Oliver Burkeman 

This column will change your life

One finding that emerges consistently from social psychology is this: some people are just really strange
  
  


One finding that emerges consistently from social psychology is this: some people are just really strange. In 1966, experimenters went door to door in a suburban neighbourhood, asking residents if they'd agree to have an enormous billboard reading "Drive Carefully" erected in their front gardens, for nothing in return. To give an idea of how it would look, they were shown a photograph of a lovely home almost completely hidden by a huge, ugly sign. Astonishingly, 17% said yes.

Why? No idea, and frankly they were probably beyond help to begin with. But the more interesting result concerned a subgroup of residents who'd agreed, two weeks earlier, to display a three-inch-square notice saying "Be A Safe Driver": 76% of them agreed to the billboard.

I suppose I can live with the idea that 17% of people are such pushovers that they'd let a hoarding destroy their living environment just because someone with a clipboard asked them.

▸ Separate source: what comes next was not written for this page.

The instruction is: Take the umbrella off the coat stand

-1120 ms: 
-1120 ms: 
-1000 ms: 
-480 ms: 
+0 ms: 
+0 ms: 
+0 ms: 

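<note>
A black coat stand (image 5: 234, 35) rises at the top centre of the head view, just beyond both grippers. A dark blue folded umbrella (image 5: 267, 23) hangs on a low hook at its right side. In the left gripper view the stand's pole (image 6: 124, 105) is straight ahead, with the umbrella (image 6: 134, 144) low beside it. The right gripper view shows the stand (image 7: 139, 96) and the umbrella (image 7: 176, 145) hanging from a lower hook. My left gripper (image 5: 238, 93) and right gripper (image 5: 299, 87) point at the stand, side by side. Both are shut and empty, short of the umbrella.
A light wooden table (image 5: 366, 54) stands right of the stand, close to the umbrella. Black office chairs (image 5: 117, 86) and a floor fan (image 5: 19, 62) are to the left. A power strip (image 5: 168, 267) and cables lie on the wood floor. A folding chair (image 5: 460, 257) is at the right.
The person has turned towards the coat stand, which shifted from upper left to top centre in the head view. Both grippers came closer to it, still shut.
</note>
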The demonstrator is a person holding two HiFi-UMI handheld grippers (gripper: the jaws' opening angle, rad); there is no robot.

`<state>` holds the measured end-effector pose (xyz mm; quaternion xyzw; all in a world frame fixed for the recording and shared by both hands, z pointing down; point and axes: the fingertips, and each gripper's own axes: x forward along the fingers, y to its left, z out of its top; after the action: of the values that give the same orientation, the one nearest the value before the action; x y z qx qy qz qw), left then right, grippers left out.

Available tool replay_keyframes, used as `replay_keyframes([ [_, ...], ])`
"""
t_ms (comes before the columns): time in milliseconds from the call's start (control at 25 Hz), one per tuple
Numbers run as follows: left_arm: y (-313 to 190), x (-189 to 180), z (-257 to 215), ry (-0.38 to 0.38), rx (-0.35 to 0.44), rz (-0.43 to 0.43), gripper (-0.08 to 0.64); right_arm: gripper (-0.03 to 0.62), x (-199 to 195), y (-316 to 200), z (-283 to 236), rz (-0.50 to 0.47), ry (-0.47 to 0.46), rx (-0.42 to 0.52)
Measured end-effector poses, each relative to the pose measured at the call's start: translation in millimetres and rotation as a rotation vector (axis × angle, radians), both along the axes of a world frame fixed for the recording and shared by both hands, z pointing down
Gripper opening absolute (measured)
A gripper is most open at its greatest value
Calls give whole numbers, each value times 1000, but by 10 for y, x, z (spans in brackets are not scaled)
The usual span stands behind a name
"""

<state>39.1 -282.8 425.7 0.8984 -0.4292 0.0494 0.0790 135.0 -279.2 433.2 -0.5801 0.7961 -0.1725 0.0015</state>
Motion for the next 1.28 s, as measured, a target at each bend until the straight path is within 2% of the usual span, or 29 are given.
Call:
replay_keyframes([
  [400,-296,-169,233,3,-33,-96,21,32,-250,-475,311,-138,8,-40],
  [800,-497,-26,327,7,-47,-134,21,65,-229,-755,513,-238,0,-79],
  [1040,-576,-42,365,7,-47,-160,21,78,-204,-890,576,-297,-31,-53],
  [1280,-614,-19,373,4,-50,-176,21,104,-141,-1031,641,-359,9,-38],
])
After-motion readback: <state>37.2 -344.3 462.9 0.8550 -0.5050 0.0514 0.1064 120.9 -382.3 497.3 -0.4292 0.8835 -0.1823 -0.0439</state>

Then again, like most people, I'd probably have agreed to the three-inch notice: I like to think I'm public-spirited. But once I'd done that, this experiment implies, it's likely I'd have said yes to the billboard, just like the oddballs. So am I an oddball, too? That's a rhetorical question; I'm not soliciting answers.

The phenomenon at work is the marketing trick known as "incremental commitment", described by Robert Cialdini in his endlessly entertaining book Influence, a guide to the dark arts of "compliance professionals" (telemarketers, charity muggers, prisoner of war camp guards - you know the type). We value consistency above almost anything and will go to extremes to maintain it. Partly, this is a matter of keeping up appearances: if you've presented yourself as committed to road safety, you may fear, albeit subconsciously, giving a contradictory impression. But it's more profound than that: once you've made a commitment, even a small one, you want to believe, deep down, that it was right. So you'll alter your actions and feelings in the direction of that conclusion. You'll genuinely want that billboard.

Another example: studies suggest that after placing a bet on a horse, most people are more confident than before about its prospects. What's changed is that they've invested - financially, but also psychologically, since a victory for the horse would be consistent with the decision to make the bet.

For Cialdini, this is a problem: he's worried we might act contrary to how we "really" feel merely to seem consistent to ourselves or others. (You date someone, so you move in together, marry, have children... only to discover you're miserable, because you were pursuing each step to justify the last.) But the feelings that emerge in us to preserve consistency can be, he acknowledges, entirely real. And far from being a problem, that leads to a conclusion that's strangely freeing - especially if you're fretting over some major life decision, worried about making the right choice. The consistency principle implies that whatever you choose, you're predisposed to come to feel that you chose correctly. That massive billboard in my front garden, by the way? Best decision I ever made.